103. Dès lors, la survenue des événements prévus par la tontine, si elle affecte l'acte juridique dans sa globalité, ne remet pas en cause la validité du contrat de société qui possède dès l'origine tous les éléments légalement constitutifs et qui sera appelé à évoluer en application des dispositions de l'article 22.2 des statuts de la SCI R. et de celles de l'article 1844-5 du code civil.

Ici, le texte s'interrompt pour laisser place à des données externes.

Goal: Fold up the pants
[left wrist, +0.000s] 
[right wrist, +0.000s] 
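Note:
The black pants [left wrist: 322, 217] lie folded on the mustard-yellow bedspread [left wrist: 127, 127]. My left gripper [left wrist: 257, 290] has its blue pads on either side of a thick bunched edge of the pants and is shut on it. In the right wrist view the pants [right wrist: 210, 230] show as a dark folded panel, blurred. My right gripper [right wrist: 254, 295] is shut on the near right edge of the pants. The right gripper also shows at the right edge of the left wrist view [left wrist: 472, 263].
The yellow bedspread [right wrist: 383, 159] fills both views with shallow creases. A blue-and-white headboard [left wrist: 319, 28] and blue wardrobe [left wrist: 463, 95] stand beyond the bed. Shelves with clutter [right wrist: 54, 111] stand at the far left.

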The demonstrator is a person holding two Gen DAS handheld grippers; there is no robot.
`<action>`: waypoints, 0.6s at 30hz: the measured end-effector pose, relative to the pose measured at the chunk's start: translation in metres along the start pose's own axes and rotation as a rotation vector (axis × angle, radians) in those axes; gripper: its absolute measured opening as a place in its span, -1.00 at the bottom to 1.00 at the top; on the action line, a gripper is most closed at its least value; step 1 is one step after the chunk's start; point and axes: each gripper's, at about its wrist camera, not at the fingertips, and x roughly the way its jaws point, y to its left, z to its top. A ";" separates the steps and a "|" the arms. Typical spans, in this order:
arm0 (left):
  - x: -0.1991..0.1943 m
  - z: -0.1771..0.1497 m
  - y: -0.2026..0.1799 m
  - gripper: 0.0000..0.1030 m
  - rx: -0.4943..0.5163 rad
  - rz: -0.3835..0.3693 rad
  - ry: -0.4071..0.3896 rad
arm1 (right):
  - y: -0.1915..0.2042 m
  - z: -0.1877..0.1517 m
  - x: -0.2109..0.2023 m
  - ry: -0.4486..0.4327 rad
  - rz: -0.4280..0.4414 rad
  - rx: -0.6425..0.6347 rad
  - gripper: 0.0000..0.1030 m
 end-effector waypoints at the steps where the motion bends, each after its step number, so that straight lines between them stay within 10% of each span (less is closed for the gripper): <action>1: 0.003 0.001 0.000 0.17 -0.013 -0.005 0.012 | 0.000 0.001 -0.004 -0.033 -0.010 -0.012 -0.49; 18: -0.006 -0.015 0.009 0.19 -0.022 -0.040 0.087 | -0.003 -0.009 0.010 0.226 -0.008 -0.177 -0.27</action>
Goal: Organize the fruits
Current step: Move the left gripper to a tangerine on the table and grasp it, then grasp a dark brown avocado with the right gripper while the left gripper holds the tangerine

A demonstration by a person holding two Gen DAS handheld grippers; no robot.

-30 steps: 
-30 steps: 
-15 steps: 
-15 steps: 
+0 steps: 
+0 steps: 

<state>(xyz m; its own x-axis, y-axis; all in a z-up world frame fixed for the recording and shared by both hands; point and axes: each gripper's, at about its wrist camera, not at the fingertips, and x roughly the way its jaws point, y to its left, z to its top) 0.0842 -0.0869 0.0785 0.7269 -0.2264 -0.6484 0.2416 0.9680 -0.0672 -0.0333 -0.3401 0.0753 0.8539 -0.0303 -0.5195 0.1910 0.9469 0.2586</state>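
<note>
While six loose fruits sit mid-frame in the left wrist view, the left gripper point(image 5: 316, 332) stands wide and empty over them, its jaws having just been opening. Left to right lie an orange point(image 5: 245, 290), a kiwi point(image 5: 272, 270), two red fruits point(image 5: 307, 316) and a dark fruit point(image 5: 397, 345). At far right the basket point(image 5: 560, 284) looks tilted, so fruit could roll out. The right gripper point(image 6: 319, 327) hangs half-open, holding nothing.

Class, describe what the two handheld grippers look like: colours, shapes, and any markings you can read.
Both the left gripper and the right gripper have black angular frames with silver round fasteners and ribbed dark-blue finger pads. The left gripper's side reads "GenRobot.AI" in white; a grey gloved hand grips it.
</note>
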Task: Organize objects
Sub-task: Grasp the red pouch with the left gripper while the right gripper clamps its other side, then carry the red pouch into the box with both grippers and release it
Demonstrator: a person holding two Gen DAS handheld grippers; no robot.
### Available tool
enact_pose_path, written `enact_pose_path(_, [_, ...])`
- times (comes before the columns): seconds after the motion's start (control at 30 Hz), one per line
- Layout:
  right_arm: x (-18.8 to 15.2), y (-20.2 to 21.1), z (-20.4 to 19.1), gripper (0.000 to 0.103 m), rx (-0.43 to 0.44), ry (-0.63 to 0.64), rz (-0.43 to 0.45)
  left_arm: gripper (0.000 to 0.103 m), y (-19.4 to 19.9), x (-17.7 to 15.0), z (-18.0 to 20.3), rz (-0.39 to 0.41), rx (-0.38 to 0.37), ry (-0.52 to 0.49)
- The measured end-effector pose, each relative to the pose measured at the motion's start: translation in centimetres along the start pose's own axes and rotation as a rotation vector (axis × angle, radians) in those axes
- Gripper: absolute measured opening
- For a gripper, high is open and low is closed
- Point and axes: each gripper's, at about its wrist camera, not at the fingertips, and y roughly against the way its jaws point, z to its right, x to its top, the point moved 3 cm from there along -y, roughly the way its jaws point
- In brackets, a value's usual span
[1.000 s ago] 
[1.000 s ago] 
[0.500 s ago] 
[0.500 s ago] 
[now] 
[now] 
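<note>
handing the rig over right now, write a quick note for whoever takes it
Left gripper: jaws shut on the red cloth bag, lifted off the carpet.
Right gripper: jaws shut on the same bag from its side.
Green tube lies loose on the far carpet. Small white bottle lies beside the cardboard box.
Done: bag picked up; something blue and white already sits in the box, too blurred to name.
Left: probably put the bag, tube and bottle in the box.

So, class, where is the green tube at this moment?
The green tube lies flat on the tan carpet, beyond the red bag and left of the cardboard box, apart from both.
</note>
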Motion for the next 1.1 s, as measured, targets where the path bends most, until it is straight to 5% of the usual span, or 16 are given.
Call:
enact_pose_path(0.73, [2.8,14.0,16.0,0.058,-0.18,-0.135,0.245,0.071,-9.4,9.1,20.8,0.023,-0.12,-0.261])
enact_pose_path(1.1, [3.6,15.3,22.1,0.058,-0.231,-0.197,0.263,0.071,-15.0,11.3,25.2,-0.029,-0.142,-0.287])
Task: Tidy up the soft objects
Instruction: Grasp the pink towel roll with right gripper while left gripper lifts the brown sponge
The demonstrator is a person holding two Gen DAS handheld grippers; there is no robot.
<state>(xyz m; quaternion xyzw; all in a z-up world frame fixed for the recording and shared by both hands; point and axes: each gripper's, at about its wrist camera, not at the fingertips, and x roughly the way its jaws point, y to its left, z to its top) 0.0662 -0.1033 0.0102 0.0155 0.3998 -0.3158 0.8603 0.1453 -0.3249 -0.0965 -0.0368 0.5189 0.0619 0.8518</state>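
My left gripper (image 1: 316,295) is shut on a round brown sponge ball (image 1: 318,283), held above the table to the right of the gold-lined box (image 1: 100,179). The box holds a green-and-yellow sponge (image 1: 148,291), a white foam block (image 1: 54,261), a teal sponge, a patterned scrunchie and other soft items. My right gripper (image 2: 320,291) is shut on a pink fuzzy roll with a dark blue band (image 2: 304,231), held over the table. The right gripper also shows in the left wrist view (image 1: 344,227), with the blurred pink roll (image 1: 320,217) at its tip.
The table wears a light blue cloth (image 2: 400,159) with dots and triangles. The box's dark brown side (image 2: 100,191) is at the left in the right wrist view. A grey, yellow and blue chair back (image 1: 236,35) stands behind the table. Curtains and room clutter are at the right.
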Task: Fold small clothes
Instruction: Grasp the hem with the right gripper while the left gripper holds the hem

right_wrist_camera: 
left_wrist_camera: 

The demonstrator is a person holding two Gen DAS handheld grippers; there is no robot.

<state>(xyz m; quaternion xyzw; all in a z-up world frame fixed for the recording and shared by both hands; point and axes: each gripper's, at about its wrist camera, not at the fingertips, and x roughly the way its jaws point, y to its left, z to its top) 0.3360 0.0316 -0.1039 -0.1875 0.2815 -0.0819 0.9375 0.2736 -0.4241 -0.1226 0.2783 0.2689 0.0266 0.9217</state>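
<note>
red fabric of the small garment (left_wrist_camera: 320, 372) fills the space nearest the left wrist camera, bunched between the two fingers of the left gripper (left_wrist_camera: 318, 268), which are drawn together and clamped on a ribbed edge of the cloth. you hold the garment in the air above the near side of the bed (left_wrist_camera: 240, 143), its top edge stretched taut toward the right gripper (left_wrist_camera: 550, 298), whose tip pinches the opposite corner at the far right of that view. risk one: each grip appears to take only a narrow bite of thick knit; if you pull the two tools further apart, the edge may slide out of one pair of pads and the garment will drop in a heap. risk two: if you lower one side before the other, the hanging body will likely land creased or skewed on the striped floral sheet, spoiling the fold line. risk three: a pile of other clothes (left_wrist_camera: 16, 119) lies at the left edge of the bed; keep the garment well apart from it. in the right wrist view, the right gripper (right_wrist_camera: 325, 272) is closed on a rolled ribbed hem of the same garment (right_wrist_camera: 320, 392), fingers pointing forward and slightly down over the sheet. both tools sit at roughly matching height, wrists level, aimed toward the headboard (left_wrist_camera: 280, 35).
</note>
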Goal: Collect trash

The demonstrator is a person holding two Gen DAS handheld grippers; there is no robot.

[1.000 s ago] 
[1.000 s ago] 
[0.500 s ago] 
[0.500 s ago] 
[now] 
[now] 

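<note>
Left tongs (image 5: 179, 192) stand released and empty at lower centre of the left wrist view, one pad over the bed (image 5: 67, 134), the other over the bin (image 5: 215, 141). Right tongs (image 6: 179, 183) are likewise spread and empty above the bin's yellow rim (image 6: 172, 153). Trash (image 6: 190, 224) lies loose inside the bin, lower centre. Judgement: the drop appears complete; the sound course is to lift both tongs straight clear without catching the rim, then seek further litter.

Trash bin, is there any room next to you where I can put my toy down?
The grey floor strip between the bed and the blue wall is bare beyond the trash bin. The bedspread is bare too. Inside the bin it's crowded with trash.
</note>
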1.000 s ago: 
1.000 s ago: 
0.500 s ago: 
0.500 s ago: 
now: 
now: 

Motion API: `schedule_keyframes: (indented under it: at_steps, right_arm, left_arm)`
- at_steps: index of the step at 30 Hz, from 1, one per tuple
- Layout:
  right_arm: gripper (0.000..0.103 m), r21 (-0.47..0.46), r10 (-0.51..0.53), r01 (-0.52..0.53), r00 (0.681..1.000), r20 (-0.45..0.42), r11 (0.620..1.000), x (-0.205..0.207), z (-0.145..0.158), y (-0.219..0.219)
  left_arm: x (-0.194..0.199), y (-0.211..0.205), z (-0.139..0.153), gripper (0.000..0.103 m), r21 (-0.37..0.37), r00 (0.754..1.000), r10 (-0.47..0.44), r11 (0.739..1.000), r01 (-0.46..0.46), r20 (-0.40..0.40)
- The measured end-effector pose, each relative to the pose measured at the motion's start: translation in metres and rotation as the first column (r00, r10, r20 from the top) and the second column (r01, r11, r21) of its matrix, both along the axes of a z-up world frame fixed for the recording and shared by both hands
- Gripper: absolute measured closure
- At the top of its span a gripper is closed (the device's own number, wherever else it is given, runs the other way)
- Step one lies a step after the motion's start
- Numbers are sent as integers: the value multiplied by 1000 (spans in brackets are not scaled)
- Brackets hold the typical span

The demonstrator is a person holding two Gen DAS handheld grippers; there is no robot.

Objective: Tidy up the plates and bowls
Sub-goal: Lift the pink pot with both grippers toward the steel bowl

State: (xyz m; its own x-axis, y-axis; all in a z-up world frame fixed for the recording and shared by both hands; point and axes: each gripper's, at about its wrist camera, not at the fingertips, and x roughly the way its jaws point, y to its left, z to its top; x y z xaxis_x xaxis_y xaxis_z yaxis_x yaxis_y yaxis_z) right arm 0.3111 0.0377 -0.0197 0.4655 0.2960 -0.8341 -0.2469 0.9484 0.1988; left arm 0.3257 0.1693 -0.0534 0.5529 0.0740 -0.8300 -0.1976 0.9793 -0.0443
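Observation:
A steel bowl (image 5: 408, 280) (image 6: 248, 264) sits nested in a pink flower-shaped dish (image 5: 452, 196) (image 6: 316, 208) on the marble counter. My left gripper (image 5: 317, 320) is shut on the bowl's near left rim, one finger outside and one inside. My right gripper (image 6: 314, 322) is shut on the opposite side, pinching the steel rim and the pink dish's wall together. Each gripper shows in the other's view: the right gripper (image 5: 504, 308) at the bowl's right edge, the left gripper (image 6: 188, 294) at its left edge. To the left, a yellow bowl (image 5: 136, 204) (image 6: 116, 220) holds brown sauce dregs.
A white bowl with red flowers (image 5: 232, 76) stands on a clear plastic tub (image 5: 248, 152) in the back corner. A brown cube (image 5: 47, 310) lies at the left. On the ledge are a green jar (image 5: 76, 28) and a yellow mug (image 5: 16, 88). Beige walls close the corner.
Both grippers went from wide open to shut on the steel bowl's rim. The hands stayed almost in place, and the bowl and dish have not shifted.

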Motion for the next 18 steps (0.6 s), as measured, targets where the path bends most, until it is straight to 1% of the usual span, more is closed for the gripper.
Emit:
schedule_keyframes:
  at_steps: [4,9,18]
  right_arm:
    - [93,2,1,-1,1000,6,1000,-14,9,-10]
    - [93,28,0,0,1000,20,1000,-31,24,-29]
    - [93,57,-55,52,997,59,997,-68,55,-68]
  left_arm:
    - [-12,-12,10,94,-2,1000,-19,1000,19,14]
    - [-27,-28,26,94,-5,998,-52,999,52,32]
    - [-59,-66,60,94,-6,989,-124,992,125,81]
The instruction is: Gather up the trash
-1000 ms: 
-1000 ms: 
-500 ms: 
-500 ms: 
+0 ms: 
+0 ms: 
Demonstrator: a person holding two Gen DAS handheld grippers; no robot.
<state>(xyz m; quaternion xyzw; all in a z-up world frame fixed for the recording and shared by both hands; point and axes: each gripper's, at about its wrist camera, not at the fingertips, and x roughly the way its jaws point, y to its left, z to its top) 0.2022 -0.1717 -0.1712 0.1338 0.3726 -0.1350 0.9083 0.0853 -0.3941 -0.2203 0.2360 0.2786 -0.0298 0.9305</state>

104. Le jugement sera confirmé de ce chef.

 

Sur la demande reconventionnelle en dommages et intérêts :

105. C'est par des motifs pertinents que la cour adopte sans réserve que le tribunal a débouté M. X. de sa demande de dommages et intérêts.

 

Sur les dépens :

106. Les dispositions du jugement sur les dépens de première instance seront infirmées. Chacune des parties conservera la charge des dépens de première instance et d'appel qu'elle aura personnellement exposés.

 

Sur l'article 700 du code de procédure civile :

107. Les dispositions du jugement sur les frais irrépétibles de première instance seront confirmées. Aucune considération d'équité ne commande de faire application des dispositions de l'article 700 du code de procédure civile au titre des frais irrépétibles exposés en appel.

 

DISPOSITIF (décision proprement dite)                             (N.B. : mention ne figurant pas sur l’original)

PAR CES MOTIFS :

La cour, statuant publiquement, en matière civile et en dernier ressort, par arrêt de défaut mis à disposition au greffe conformément à l'article 451 alinéa 2 du code de procédure civile,

Dit que les déclarations d'appel du 13 décembre 2021 et du 13 mars 2022 ont valablement opéré effet dévolutif,

Constate qu'aux termes de ses dernières conclusions, l'appel de M. X. tend également à l'annulation du jugement,

Déboute M. X. de sa demande d'annulation de l'assignation et du jugement,

Rejette la fin de non-recevoir tirée de la prescription de l'action de Mme Y. tendant à voir réputée non écrite la clause d'accroissement prévue à l'article 22.3 des statuts de la SCI R.,

Confirme le jugement du tribunal judiciaire de Saint-Malo du 8 mars 2021 en ce qu'il a :

- déclaré recevable la demande visant à voir juger non écrite la clause de l'article 22.3 des statuts de la SCI R.,

- débouté Mme Y. de sa demande visant à voir réputée non écrite la clause de l'article 22.3 des statuts de la SCI R.,

- débouté M. X. de sa demande de dommages et intérêts,

- rejeté les demandes formées au titre de l'article 700 du code de procédure civile,

L'infirme pour le surplus,

Statuant à nouveau,

Déboute Mme Y. de sa demande de dissolution anticipée de la SCI R.,

Dit que chacune des parties conservera la charge des dépens de première instance et d'appel qu'elle aura personnellement exposés,

Y ajoutant,

Dit n'y avoir lieu à application des dispositions de l'article 700 du code de procédure civile pour les frais irrépétibles exposés en appel.